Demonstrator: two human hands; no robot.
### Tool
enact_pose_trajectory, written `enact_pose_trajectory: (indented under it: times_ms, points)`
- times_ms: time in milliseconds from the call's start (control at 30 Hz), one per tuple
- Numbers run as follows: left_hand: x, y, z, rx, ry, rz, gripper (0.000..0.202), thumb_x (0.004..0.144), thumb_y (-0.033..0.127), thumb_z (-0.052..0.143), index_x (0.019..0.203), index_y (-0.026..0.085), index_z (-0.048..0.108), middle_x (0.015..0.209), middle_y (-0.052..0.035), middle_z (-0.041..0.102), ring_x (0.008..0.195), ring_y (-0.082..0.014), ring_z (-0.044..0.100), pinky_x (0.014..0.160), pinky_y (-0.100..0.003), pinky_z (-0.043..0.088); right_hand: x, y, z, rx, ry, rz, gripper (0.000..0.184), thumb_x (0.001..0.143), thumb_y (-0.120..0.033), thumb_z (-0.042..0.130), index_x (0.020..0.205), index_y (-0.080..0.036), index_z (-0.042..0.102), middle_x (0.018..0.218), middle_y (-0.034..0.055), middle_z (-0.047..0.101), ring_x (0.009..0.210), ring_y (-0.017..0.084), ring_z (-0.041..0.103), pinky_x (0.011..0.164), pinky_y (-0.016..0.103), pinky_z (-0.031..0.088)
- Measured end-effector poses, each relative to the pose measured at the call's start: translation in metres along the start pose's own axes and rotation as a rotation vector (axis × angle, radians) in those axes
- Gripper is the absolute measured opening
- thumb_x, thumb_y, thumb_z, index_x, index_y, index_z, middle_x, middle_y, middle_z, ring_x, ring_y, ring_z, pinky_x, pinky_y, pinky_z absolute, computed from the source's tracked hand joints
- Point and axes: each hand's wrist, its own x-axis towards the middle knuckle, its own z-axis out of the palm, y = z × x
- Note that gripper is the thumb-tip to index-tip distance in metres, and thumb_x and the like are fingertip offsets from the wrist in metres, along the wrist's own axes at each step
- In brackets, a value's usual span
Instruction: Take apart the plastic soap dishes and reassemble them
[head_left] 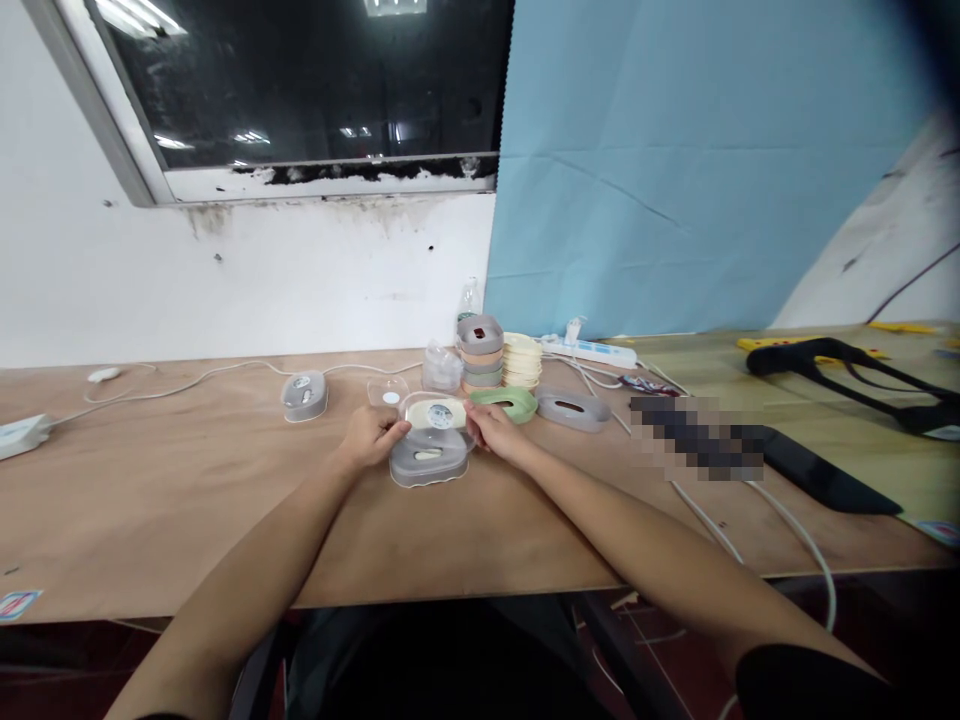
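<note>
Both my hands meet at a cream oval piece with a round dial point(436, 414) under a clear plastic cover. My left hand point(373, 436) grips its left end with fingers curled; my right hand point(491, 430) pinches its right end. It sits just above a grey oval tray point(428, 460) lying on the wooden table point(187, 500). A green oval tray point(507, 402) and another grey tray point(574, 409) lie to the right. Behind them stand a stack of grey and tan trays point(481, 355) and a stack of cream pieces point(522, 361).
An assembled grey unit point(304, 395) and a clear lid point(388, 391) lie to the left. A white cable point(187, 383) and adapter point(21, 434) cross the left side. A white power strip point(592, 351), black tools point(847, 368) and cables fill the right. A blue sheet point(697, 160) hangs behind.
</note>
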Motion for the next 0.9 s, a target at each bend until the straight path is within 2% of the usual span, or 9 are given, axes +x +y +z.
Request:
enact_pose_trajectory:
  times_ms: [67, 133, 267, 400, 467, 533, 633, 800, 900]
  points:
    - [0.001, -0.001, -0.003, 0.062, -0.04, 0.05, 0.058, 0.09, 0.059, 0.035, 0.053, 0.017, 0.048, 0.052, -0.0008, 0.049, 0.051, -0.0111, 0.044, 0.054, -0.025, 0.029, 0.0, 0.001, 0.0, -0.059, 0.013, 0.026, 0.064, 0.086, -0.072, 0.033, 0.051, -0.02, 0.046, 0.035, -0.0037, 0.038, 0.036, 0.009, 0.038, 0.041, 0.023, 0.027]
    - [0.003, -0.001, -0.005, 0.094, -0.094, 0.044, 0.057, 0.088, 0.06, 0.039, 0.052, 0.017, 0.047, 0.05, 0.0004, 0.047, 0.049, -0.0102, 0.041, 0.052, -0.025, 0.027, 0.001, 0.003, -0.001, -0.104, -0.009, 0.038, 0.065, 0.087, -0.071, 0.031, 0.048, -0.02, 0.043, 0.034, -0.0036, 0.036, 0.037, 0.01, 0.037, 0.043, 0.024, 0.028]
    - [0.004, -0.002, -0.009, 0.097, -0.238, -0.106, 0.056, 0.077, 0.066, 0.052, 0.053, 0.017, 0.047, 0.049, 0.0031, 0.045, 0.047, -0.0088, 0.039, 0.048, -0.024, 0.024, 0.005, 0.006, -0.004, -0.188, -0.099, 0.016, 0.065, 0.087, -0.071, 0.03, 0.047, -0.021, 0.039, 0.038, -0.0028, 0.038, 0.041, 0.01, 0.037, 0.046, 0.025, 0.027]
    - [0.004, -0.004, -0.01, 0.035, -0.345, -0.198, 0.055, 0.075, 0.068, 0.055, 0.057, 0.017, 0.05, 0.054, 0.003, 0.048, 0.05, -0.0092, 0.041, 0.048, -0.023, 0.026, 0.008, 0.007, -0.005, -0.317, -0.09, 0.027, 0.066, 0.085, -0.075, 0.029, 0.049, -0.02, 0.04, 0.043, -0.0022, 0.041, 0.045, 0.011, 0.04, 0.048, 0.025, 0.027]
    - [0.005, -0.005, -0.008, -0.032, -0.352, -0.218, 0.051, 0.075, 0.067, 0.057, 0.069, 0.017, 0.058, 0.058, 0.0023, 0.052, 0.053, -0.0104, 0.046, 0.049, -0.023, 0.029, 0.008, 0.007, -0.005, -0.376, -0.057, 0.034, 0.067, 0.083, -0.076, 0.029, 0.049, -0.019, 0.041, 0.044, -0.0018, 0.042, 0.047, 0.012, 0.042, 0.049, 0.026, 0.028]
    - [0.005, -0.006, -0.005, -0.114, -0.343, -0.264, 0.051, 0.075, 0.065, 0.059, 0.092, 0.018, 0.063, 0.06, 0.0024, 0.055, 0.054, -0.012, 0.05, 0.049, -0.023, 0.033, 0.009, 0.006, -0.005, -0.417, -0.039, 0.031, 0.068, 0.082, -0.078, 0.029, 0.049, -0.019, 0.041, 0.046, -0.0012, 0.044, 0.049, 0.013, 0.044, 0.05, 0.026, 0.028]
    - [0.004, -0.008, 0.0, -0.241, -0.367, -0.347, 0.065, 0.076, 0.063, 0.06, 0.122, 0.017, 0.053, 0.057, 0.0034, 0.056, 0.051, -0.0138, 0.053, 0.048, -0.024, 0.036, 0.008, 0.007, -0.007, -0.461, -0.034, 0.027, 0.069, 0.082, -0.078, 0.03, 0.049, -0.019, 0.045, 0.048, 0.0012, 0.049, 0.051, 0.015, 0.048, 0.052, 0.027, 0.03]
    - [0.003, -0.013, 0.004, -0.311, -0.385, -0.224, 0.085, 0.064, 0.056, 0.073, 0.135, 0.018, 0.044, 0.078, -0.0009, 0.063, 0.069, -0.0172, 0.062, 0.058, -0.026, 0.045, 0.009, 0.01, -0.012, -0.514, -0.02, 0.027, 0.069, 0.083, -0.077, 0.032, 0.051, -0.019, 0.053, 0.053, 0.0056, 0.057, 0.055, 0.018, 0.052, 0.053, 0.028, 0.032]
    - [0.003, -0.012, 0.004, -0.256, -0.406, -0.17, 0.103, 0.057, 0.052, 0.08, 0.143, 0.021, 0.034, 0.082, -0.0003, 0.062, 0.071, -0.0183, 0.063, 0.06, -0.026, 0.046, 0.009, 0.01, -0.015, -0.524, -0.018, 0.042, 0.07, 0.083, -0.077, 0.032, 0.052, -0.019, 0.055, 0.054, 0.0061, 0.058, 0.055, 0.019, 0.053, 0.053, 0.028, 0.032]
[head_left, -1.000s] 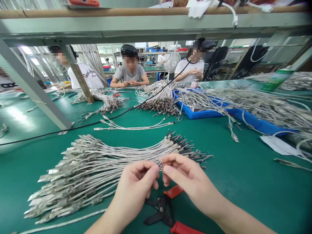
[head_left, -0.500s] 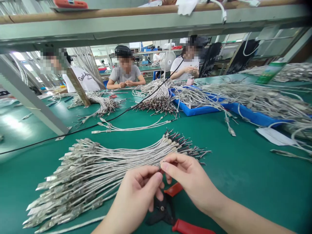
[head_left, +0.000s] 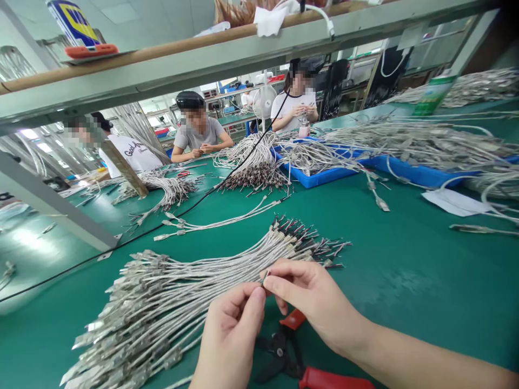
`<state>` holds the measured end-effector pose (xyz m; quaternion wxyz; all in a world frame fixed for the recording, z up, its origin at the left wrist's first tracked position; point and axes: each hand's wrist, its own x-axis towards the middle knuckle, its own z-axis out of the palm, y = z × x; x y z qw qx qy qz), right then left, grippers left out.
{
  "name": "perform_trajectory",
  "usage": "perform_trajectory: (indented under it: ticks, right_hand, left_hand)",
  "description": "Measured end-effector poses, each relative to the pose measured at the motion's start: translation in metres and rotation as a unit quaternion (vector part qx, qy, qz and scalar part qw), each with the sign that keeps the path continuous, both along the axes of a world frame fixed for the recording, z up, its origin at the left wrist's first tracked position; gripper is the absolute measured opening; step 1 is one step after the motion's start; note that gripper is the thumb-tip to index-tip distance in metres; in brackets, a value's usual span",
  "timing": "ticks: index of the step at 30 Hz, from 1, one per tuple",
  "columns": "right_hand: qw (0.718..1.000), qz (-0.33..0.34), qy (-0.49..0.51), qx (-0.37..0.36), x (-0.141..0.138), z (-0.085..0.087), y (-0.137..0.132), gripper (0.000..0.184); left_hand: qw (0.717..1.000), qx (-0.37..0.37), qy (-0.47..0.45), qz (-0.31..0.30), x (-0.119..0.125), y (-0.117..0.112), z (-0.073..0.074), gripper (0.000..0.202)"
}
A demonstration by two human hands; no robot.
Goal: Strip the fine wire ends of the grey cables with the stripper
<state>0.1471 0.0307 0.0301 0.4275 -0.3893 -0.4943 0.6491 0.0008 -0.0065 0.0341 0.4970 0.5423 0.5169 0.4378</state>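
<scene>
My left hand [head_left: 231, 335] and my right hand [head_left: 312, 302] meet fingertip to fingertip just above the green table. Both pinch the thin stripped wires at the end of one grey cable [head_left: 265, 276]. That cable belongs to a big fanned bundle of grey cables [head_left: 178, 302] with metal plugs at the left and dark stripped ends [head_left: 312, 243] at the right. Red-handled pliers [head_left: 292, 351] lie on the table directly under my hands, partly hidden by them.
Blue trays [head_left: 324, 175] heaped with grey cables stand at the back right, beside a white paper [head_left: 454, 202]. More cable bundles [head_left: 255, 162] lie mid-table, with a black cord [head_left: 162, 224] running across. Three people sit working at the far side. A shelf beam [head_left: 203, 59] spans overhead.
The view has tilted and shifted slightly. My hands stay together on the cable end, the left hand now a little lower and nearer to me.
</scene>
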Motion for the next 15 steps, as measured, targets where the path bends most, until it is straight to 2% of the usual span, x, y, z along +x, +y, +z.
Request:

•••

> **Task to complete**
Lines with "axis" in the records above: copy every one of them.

> **Problem solution**
- Measured end-effector poses, each relative to the pose measured at the call's start: translation in metres along the start pose's own axes and rotation as a rotation vector (axis × angle, radians) in those axes
- Point and axes: each hand's wrist, its own x-axis towards the middle knuckle, its own z-axis out of the palm, y = z × x
`<state>` holds the measured end-effector pose (xyz m; quaternion wxyz; all in a world frame fixed for the recording, z up, its origin at the left wrist's first tracked position; point and axes: each hand's wrist, its own x-axis towards the middle knuckle, its own z-axis out of the palm, y = z × x; x y z qw qx qy qz), right then left, grippers left out.

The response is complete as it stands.